-- Exercise data follows --

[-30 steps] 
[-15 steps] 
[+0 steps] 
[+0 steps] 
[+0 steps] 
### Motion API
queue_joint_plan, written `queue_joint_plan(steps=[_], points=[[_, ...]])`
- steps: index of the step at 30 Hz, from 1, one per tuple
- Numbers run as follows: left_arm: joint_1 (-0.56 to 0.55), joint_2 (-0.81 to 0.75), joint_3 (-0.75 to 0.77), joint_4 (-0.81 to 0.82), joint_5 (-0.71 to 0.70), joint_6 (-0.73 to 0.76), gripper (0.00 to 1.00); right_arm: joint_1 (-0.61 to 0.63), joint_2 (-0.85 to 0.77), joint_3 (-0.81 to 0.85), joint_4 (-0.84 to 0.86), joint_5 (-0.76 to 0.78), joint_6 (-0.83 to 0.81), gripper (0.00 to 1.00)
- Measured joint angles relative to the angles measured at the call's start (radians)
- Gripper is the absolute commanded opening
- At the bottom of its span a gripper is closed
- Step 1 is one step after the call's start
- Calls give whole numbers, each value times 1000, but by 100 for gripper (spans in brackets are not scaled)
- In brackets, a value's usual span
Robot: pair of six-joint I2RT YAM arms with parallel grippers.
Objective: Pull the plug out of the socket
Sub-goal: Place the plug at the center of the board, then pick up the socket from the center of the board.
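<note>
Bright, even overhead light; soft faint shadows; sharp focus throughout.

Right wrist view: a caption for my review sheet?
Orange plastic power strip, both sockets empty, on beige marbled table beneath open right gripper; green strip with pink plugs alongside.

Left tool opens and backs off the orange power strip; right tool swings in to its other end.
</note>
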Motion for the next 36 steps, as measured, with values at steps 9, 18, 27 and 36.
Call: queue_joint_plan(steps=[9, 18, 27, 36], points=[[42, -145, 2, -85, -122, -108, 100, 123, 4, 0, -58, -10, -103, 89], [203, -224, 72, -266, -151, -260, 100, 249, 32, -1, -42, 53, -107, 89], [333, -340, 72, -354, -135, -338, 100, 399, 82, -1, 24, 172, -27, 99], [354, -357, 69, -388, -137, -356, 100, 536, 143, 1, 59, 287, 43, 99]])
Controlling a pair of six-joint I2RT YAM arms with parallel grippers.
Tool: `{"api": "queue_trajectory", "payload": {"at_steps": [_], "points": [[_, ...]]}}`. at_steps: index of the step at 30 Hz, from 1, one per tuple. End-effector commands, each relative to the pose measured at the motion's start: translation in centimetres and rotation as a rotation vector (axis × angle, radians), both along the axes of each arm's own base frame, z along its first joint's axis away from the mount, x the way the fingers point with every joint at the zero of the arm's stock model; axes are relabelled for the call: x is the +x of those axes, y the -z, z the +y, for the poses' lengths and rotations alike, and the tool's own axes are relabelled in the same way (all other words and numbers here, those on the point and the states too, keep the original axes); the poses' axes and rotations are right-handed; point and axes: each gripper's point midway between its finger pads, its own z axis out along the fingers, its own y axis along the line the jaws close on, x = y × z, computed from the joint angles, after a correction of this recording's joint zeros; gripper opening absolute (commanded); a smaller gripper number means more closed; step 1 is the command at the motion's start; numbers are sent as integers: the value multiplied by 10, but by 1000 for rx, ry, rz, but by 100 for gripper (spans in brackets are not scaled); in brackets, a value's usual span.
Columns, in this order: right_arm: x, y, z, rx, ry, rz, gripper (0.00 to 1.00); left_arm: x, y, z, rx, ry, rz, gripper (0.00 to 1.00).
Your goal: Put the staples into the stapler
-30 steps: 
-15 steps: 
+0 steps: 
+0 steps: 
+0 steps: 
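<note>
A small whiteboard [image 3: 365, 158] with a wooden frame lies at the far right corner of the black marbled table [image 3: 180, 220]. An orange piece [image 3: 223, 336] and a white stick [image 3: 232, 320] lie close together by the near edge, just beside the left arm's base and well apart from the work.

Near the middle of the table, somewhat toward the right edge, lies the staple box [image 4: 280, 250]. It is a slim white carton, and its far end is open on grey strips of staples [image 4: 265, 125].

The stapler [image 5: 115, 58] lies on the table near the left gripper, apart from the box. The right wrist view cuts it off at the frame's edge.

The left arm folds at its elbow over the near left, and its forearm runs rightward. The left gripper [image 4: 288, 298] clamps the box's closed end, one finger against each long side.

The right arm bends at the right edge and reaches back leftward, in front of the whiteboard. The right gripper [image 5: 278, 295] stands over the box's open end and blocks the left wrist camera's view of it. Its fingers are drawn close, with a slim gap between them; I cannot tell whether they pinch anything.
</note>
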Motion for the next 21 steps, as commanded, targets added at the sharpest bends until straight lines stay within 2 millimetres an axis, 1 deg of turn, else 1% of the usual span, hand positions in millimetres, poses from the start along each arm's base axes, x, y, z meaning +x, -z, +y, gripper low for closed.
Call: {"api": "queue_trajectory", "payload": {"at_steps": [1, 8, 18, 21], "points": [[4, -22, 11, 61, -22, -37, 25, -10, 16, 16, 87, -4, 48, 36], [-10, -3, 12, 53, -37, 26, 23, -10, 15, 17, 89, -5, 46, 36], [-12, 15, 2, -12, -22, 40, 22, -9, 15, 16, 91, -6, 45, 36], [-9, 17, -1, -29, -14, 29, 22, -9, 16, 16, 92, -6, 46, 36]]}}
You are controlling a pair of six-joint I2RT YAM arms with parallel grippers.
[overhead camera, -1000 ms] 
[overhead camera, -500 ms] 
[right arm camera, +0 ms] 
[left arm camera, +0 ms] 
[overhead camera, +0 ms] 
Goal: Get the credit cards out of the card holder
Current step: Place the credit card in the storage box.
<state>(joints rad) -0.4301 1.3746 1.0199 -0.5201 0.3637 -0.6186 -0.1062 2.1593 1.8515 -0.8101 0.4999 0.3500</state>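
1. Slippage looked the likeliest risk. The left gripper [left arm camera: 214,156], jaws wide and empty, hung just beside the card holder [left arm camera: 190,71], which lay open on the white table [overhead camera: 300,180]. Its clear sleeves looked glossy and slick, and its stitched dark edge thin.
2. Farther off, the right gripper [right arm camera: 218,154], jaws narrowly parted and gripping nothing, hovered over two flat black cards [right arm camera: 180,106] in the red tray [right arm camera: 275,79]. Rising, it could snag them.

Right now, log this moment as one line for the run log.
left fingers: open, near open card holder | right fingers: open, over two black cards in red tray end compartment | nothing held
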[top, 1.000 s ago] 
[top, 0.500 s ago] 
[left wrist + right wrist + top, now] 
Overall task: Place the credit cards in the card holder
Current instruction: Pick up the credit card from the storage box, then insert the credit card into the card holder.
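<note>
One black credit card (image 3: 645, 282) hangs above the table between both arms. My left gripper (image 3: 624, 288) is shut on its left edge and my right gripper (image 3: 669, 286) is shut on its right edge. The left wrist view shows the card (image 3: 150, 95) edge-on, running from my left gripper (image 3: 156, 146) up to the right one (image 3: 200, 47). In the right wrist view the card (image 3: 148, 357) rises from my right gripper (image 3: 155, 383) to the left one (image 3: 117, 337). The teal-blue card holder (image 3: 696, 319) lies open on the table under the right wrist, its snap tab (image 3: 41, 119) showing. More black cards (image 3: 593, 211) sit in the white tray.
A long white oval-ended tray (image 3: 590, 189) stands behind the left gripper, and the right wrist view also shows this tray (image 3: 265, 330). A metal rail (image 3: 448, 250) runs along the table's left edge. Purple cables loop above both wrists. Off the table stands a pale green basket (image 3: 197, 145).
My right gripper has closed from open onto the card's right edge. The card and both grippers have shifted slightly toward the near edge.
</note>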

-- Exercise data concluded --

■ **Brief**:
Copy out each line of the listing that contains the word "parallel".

■ **Exercise solution**:
Robot: pair of six-joint I2RT YAM arms with parallel grippers.
Controlling a pair of six-joint I2RT YAM arms with parallel grippers.
You are controlling a pair of six-joint I2RT YAM arms with parallel grippers.

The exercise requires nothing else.